*What the task asks*.
Check each line of the records below and collect those that include the word "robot".
----- Extracted data -----
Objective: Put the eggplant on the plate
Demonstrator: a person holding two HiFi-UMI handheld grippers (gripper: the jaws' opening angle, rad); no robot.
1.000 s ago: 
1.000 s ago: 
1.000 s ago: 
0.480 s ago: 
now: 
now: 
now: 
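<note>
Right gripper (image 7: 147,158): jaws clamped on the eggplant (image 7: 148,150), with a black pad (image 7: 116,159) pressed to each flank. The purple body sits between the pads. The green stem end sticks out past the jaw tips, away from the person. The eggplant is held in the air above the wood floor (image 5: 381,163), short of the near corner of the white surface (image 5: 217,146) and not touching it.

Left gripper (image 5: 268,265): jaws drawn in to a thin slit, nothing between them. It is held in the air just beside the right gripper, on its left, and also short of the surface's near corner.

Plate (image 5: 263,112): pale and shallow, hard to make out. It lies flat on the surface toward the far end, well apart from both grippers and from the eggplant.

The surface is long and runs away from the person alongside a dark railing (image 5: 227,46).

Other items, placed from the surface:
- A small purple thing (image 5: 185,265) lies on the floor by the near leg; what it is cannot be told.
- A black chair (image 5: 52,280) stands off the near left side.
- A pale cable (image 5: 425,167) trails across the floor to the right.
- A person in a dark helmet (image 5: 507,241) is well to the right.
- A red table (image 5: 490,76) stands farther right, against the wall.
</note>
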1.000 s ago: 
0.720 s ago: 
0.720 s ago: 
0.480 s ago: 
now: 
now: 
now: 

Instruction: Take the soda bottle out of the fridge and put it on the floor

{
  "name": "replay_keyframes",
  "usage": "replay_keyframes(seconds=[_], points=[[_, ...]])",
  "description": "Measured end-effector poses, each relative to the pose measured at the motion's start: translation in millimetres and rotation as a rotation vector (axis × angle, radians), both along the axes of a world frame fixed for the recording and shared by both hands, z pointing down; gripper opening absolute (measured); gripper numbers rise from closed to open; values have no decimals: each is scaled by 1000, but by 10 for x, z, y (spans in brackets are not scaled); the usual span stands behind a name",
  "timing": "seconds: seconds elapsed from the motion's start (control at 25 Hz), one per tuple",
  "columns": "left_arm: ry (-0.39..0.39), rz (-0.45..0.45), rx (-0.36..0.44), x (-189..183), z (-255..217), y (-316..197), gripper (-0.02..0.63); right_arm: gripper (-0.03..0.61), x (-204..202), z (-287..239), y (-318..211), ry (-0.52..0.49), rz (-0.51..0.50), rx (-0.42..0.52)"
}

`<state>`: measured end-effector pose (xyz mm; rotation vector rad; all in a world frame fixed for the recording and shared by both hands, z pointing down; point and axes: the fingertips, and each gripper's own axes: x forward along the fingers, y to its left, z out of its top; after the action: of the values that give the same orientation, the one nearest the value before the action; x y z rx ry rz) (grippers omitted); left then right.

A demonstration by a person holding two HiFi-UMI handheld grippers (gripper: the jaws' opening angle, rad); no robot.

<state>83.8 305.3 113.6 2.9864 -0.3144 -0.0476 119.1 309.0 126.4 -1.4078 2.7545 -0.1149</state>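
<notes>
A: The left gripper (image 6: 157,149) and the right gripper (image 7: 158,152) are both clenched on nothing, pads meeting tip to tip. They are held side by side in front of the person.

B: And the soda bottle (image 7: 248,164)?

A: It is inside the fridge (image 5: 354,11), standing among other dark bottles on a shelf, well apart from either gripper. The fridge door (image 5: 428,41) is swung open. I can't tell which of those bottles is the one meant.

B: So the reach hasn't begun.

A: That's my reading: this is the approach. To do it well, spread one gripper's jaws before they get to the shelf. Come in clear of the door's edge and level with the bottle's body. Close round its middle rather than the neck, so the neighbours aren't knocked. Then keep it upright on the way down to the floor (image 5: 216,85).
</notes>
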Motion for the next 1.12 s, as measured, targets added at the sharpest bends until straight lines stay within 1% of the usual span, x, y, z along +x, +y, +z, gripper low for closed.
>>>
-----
*Exercise response*.
Demonstrator: a person holding two HiFi-UMI handheld grippers (gripper: the jaws' opening angle, rad); no robot.
A demonstration by a person holding two HiFi-UMI handheld grippers (gripper: the jaws' opening angle, rad); no robot.

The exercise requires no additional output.